I love knowing things. I can't help it. In this performance of Massenet's Manon from the Metropolitan Opera in HD I noticed for the first time that there was quite a bit of melodrama. This does not mean corny, overacted soap operas, but instead refers to spoken dialog with orchestral accompaniment instead of recitative or spoken dialog. Since the orchestra never stops playing, it is easy to overlook that occasionally the actors are speaking. Then I read that Manon was a mainstay of the Opéra-Comique in Paris after it premiered in 1884. The original novel is from 1731. The only problem with the opera is that it is too long.
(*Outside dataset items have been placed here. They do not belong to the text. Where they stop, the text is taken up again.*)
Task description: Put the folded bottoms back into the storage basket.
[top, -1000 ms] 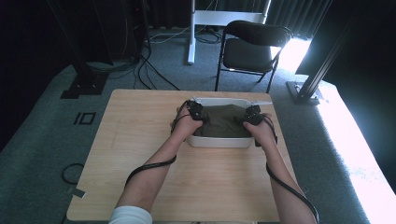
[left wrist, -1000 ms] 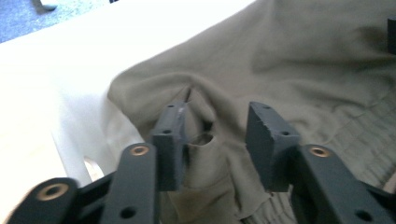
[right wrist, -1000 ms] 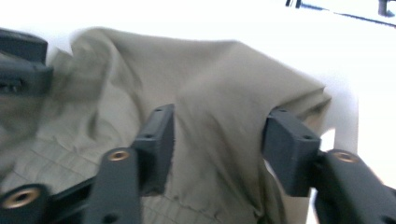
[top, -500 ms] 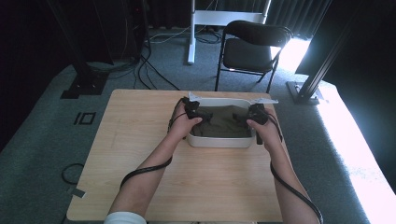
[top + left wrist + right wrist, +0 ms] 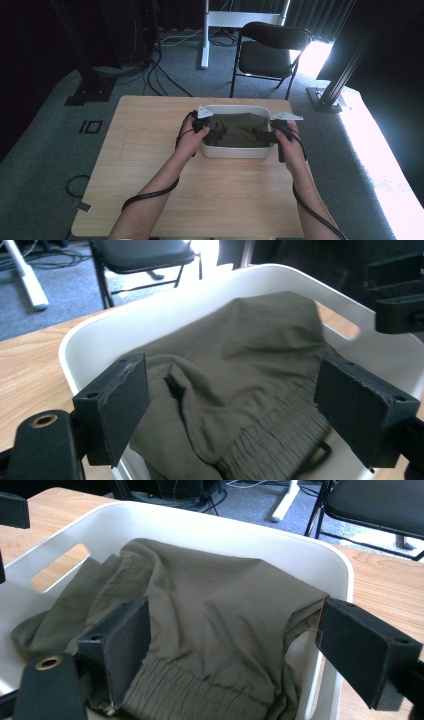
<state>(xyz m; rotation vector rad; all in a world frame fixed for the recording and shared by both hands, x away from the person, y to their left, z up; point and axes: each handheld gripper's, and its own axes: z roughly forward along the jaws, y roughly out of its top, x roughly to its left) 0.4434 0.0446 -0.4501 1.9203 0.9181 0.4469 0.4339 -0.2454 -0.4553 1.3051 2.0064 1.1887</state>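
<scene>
Both hands have drawn back from the middle of the white plastic bin (image 5: 235, 151) to its two ends since the earlier frame; a second ago they were pressed down on the cloth inside it. Fingers of both grippers have just been opening and now stand released, wide apart, nothing pinched between them.

Left gripper (image 5: 201, 121) hovers at the bin's left end, right gripper (image 5: 278, 131) at its right end.

Olive-green folded garment (image 5: 239, 129) lies inside the bin, which sits on the light wooden counter (image 5: 150, 150) toward its far edge. Cloth is soft and creased, folded over on itself, domed in the middle, with a gathered ribbed band along the near side, seen in the left gripper view (image 5: 240, 390) and the right gripper view (image 5: 210, 625). Bin has rounded corners and a cut-out handle slot in an end wall (image 5: 55, 565).

Hard to make out: near folds of the garment are cut off by the bottom of both gripper views. Dark loop at the ribbed band in the left gripper view is partly cropped; cannot tell what it is. Black folding chair (image 5: 270, 50) stands beyond the counter.
</scene>
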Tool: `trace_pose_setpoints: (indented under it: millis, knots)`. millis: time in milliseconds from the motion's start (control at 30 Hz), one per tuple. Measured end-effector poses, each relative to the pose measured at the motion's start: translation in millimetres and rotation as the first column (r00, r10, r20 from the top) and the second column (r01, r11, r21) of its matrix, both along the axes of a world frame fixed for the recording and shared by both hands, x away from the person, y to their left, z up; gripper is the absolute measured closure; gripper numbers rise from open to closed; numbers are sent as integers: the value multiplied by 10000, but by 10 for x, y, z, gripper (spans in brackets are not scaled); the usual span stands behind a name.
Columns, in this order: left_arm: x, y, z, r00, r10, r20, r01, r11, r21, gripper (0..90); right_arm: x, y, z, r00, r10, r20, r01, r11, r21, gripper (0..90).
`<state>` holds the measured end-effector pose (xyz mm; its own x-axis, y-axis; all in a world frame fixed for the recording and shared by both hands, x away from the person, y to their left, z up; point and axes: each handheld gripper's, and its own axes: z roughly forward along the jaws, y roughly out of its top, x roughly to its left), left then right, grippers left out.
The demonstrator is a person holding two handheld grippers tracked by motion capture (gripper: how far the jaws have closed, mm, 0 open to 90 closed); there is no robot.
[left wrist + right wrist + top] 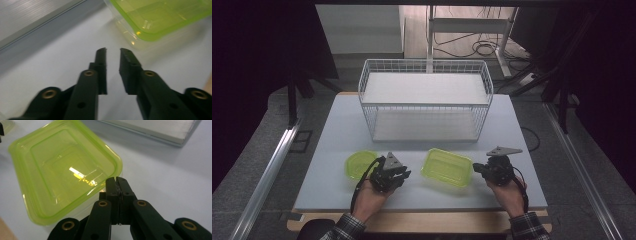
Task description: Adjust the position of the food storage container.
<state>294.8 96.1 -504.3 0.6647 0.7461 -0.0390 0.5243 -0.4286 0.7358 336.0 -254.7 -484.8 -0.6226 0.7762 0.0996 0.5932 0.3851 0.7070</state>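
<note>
Rectangular green container [447,167] sits at the front of the table, between the two grippers, lid on; it's near the front edge, well short of the wire basket [425,102]. Right gripper [116,180] is at the container's near-right corner, jaws pressed fully together with nothing between them, tips just beside the rim, touching or not I can't tell. Left gripper [113,51] points at the container's other end, jaws nearly closed, narrow gap, empty, not on the rim. A round green container [361,164] sits just left of the left gripper, untouched. My read: early stage, nothing gripped or lifted, both containers on the table, basket's two shelves bare; grabbing and any move into the basket are left to do. Table [337,130] is a pale grey top, otherwise bare. Room beyond is dim: grey floor, cables [477,47], a desk frame.
</note>
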Motion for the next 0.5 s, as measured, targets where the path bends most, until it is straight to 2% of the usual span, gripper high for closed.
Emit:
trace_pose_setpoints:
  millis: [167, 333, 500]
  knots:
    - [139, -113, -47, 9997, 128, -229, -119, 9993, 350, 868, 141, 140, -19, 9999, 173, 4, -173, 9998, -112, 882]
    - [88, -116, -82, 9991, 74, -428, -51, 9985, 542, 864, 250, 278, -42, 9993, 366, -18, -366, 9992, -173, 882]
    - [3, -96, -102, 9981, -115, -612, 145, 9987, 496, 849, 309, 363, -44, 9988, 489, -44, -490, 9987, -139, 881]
I didn't realize it has been already 7 years since this production debuted. The basketball is still there, but there have been hints that it is supposed to be a hot air balloon. Hot air balloons are not precisely spherical. Enough. Please read the other review for more discussion of the production.
I have only seen Artur Rucinski before in Lucia with Lisette from Madrid. He is very attractive on camera and sings beautifully.
But the performance belonged to Manon and her Des Grieux who received much loud shouting in their bows. This is a great opera for Michael Fabiano, suiting both his voice and his personality to a T. You believe in his love. He made the initial pickup very believable. More Michael please.
Lisette Oropesa precisely embodies the 15 year old innocent who arrives on the train on her way to the convent. It is impossible to picture this lively, passionate and curious girl cut off completely from life. Des Grieux has only good intentions toward her and she towards him. When she learns that Des Grieux's father intends to kidnap him, she knows she must make other plans. Lisette is physically trained and fully capable of the physical requirements of the staging. She ran up and down stairs, fell down and was dragged about, all while singing strongly.
I don't see the diabolical Manon, the evil Manon. I see only someone who wants to enjoy her life, to have fun while she is still young. Everyone seems to work against this. Lisette Oropesa changes as the opera progresses to acquire less innocence and more sophistication. This is an opera for our time, because she is destroyed by a rich old man. Her cheers were well deserved.
I still don't see the bed in the sanctuary. This is bogus.